Your task: Drop the images, then output the listing exactly.

Given material:
|---|

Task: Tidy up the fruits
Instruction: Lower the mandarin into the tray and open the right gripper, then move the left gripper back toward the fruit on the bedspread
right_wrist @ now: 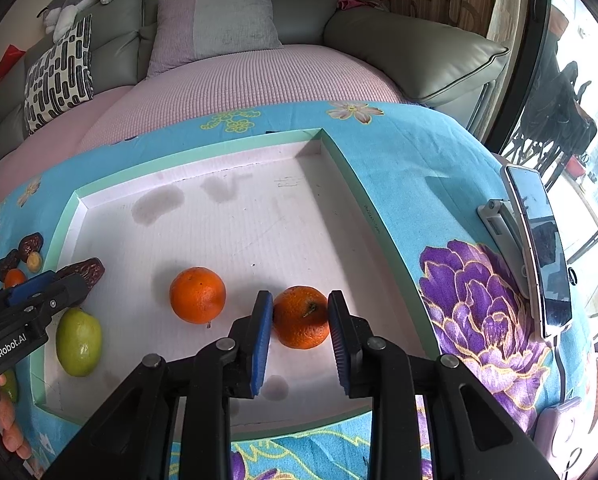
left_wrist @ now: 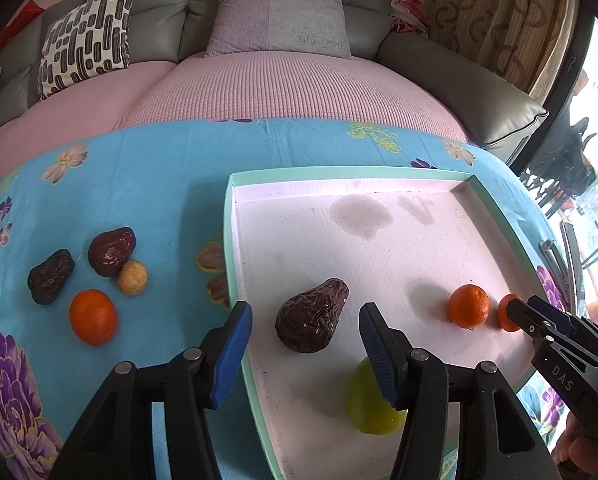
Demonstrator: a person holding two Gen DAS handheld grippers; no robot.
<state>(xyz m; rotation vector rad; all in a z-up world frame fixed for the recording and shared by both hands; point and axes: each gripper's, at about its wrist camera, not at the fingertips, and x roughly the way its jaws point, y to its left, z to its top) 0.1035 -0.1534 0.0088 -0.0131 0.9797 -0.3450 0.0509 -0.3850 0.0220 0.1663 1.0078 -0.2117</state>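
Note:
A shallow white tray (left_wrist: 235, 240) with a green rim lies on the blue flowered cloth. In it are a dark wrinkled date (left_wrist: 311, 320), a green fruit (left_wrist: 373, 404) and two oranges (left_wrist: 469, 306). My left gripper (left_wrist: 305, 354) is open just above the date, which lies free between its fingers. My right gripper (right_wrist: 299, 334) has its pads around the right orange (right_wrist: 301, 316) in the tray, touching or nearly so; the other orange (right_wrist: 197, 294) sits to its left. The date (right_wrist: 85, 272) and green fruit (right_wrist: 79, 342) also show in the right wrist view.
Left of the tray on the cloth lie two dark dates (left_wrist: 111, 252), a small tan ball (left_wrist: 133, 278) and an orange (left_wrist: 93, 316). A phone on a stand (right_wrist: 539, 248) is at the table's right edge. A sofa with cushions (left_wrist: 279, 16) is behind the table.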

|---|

The answer:
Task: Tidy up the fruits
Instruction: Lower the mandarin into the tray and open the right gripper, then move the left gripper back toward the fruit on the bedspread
right_wrist @ now: 
left_wrist @ now: 
Demonstrator: a person holding two Gen DAS handheld grippers; no robot.
<state>(xyz m; rotation vector rad; all in a z-up world frame fixed for the recording and shared by both hands; point and axes: each gripper's, at about its wrist camera, not at the fingertips, and x roughly the way its jaws point, y to its left, z to its top) 0.1035 -0.1534 0.0088 -0.0131 0.9797 -0.3450 0.0509 -0.3850 0.0220 0.1663 1.0078 -0.2117</state>
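Note:
A shallow white tray (left_wrist: 235, 240) with a green rim lies on the blue flowered cloth. In it are a dark wrinkled date (left_wrist: 311, 320), a green fruit (left_wrist: 373, 404) and two oranges (left_wrist: 469, 306). My left gripper (left_wrist: 305, 354) is open just above the date, which lies free between its fingers. My right gripper (right_wrist: 299, 334) has its pads around the right orange (right_wrist: 301, 316) in the tray, touching or nearly so; the other orange (right_wrist: 197, 294) sits to its left. The date (right_wrist: 85, 272) and green fruit (right_wrist: 79, 342) also show in the right wrist view.
Left of the tray on the cloth lie two dark dates (left_wrist: 111, 252), a small tan ball (left_wrist: 133, 278) and an orange (left_wrist: 93, 316). A phone on a stand (right_wrist: 539, 248) is at the table's right edge. A sofa with cushions (left_wrist: 279, 16) is behind the table.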

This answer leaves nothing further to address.